Within this context it is easy to forget just how shocking these estates initially were.  In the initial reportage (even allowing for a level of hyperbole) these were truly alien landscapes that left journalists reaching for visceral language and allusions to grasp the social and moral catastrophe that the estates represented.  Take, for example, these two descriptions from May 2010:

“It was like a scene from one of those Chernobyl documentaries. Empty houses rotting away, broken pavements, no street lighting, rubble everywhere and pools of water that you just knew stank to high heaven. Except there were some people living there, young homeowners who were trapped paying premium mortgages to live in an unfinished estate where sewage bubbled up outside their door in houses they knew were worthless because they were unsellable” (Irish Times, 15 May 2010).

“How do you know you are in a ‘ghost estate”? Often, from the outside, they look like any other new housing estate. The houses are neat and freshly painted, lending an air of suburban order and respectability. They are quiet, but that could just be because the adults are at work and the children are at school. But when you get closer, you can tell. You notice, for instance, that the manhole covers and storm drains stick up out of the street because the final layer of the road surface hasn’t been laid.  And there are little lumps outside every door which, on closer inspection, turn out to be decaying phone directories and copies of the Golden Pages.  Where the doorbell should be, there is only a dangling wire…” (Irish Independent, 22 May 2010).

These examples are from a time period that perhaps constituted the most intense debates about unfinished estates.  And, of course, there is a certain inevitability that as these landscapes become more familiar they become less strange.  But paradoxically the inverse is equally true.  In a kind of parallax view reminiscent of a David Lynch film, these estates are so strange because for us they are now so normal.


This week the Government’s announced that of the 1,322 developments that were previously exempt from the household change only 421 developments would be exempt from the local property tax.  As Rob Kitchin suggested in his post yesterday, this substantial drop in eligible developments is the result of a reclassification of types of estates that qualify.  Thus, it is by no means guaranteed that substantial work has been completed on all of the developments that have dropped off the list, whilst it is extremely doubtful that these estates are now free of problems.  Furthermore, this latest episode follows similar statistical adjustments to the 2012 National Housing Development Survey that changed the definition of an unfinished estate.  There is a sort of politics of numbers happening here.  Judging by the figures being released by the Government, to the (very) casual observer it would appear that the number of unfinished estates that constitute a serious problem has reduced from 2,876 in 2011 to just 421 in 2013.  Any bit of research into the issue will suggest that this is not the case, particularly when we consider that housing vacancy (in the absence of outstanding construction work) is no longer considered a problem by the Government.

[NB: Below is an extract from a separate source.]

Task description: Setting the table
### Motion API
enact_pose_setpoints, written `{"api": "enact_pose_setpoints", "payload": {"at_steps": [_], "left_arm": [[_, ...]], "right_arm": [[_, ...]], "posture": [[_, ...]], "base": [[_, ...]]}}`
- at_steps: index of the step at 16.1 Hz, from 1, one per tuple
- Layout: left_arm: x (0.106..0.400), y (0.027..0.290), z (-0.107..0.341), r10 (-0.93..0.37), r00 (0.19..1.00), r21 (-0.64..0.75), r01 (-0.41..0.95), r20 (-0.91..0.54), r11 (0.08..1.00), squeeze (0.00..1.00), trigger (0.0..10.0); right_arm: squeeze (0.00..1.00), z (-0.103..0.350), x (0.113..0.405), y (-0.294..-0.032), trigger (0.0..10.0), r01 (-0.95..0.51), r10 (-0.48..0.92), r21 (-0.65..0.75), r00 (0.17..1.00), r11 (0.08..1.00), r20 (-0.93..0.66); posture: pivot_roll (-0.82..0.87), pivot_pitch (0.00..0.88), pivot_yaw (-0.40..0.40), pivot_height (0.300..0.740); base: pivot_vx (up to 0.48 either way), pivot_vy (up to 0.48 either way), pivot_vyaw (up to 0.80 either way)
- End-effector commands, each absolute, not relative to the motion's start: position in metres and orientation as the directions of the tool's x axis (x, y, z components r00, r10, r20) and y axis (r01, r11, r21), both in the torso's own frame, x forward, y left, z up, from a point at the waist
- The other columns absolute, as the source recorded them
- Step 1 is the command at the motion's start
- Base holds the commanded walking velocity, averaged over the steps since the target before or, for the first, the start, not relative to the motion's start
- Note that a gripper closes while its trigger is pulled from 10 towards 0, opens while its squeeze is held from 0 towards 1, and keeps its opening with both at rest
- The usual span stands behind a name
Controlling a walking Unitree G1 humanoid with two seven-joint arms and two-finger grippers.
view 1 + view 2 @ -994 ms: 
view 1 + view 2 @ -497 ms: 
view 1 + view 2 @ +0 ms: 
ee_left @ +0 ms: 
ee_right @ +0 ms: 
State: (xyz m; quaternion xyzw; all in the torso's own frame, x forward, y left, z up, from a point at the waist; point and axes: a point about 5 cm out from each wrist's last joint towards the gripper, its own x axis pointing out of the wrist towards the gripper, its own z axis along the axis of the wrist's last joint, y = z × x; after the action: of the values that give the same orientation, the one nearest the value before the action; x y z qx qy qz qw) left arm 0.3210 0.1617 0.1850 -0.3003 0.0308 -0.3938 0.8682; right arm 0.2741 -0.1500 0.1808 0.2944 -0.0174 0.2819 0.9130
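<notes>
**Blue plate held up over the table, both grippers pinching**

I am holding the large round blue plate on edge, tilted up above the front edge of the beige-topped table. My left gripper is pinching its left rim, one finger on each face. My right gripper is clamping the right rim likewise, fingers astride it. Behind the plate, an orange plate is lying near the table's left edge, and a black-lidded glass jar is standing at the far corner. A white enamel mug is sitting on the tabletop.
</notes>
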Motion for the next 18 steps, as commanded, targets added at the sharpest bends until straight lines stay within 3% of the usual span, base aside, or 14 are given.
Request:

The estates I visited in Tipperary are all (with the exception of the completely vacant development) exempt from the local property tax.  It could be argued then that they constitute some of the more severe cases.  However, they didn’t particularly strike me as better or worse than many other estates I have visited, some of which have dropped off the list of exemptions.  Unfinished estates are not a homogenous category and individual estates face diverse problems.  ‘Unfinished’ is a slippery category and it is disingenuous to label any estate that is ‘complete’ as unproblematic when there are high levels of vacancy.  A vacant house may soon become again an unfinished house if it is not being maintained.  And the simple fact remains, the vast majority of these estates are still not the places they were planned to be and that were promised to the residents who moved into them.  They remain unfinished.  Before we find ourselves too jaded by crisis, it is worth reminding ourselves that we once found these estates very strange indeed.  They were not ‘normal’.  They are still not.